** Task goal **
Once you reach the line containing "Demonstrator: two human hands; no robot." in the entries below, write out that line and each one after it down to the line containing "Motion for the", exactly and with nothing added.

[[ Data shown open ]]

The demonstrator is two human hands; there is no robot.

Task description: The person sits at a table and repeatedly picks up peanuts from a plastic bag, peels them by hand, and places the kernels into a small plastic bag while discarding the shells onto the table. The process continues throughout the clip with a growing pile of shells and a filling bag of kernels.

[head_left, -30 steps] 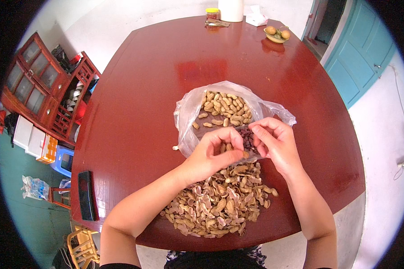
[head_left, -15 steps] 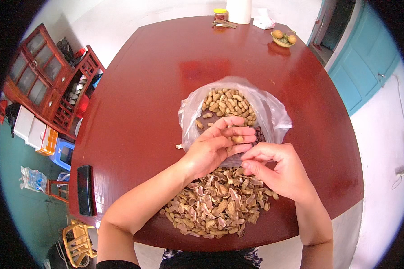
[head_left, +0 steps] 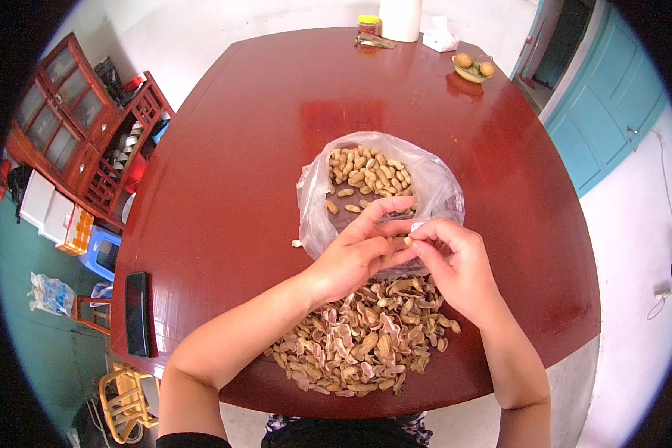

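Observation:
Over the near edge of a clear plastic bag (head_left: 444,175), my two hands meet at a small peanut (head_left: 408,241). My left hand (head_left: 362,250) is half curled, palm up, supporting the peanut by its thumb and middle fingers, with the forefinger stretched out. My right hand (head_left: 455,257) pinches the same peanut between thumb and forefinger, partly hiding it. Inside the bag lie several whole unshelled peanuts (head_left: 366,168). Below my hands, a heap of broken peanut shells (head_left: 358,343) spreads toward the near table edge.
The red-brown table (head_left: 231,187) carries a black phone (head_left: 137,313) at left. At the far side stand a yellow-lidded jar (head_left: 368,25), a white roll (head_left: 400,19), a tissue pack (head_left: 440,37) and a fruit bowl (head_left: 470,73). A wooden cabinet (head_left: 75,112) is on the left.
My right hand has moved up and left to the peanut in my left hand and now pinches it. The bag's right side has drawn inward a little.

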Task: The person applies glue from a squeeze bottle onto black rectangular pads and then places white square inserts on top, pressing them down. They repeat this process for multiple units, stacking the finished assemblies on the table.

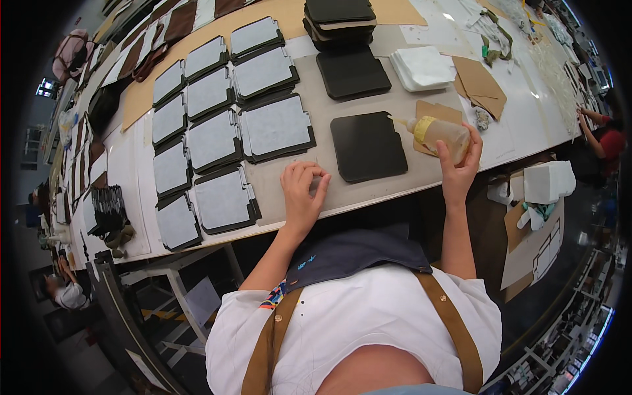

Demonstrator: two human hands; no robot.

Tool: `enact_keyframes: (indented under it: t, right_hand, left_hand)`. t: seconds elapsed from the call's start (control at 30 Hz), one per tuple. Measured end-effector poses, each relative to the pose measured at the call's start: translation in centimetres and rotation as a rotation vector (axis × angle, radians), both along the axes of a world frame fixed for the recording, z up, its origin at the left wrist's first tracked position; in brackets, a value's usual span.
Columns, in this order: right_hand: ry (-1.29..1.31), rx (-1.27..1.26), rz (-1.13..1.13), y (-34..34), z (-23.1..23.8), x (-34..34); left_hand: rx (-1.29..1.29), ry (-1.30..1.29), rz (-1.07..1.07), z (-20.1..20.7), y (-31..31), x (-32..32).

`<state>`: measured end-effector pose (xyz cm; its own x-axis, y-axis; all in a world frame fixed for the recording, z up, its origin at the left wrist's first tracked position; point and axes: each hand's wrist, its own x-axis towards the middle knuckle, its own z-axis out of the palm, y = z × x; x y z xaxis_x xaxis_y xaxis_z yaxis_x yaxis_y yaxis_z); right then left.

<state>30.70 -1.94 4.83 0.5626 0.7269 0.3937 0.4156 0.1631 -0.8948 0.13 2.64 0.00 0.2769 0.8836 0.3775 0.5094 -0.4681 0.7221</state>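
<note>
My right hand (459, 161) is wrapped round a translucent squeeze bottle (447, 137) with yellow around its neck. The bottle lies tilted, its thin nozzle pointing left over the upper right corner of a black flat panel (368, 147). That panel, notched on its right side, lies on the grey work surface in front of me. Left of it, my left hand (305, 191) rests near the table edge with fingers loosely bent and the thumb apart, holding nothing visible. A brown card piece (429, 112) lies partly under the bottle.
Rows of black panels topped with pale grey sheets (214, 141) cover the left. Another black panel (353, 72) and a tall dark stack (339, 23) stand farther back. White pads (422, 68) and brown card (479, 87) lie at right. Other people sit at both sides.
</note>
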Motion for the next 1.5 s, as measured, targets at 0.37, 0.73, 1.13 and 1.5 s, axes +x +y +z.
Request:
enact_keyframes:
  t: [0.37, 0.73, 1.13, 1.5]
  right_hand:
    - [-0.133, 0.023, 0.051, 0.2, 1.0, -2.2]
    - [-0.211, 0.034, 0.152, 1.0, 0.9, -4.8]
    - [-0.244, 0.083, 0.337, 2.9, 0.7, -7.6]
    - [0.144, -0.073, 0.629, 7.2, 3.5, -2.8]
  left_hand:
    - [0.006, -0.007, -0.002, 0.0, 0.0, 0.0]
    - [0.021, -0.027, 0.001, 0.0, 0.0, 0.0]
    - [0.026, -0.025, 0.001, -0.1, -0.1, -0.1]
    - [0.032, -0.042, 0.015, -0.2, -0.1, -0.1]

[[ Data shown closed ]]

** Solved exercise **
Demonstrator: two human hands; no robot.

Tool: `enact_keyframes: (indented under it: t, right_hand, left_hand)`. t: seconds elapsed from the call's start (control at 30 Hz), one per tuple. Measured end-effector poses, each relative to the pose measured at the call's start: translation in centimetres and rotation as a rotation vector (axis × angle, radians), both along the axes of a world frame fixed for the recording, z up, its origin at the left wrist's first tracked position; in brackets, a value's usual span.
Columns, in this order: right_hand: ry (-1.29..1.31), rx (-1.27..1.26), rz (-1.13..1.13), y (-34..34), z (-23.1..23.8), x (-34..34); left_hand: rx (-1.29..1.29), ry (-1.30..1.29), rz (-1.07..1.07), z (-20.1..20.7), y (-31..31), x (-32..32).

`<state>`: measured end-effector pose (xyz cm; its own x-axis, y-axis; all in a world frame fixed for the recording, z up, its origin at the left wrist's first tracked position; point and axes: each hand's wrist, its own x-axis towards the middle knuckle, its own z-axis out of the palm, y = z × x; x y z xaxis_x xaxis_y xaxis_z yaxis_x yaxis_y yaxis_z); right then left.

<state>30.70 -1.94 4.83 0.5626 0.7269 0.3937 0.4156 0.1631 -0.8948 0.13 2.64 0.00 0.2769 0.8836 0.3775 0.5094 -0.4681 0.7221</state>
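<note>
My right hand (459, 161) is wrapped round a translucent squeeze bottle (447, 137) with yellow around its neck. The bottle lies tilted, its thin nozzle pointing left over the upper right corner of a black flat panel (368, 147). That panel, notched on its right side, lies on the grey work surface in front of me. Left of it, my left hand (305, 191) rests near the table edge with fingers loosely bent and the thumb apart, holding nothing visible. A brown card piece (429, 112) lies partly under the bottle.
Rows of black panels topped with pale grey sheets (214, 141) cover the left. Another black panel (353, 72) and a tall dark stack (339, 23) stand farther back. White pads (422, 68) and brown card (479, 87) lie at right. Other people sit at both sides.
</note>
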Motion for the next 1.5 s, as measured, targets at 0.37, 0.73, 1.13 and 1.5 s, axes +x +y +z.

This answer has no further content.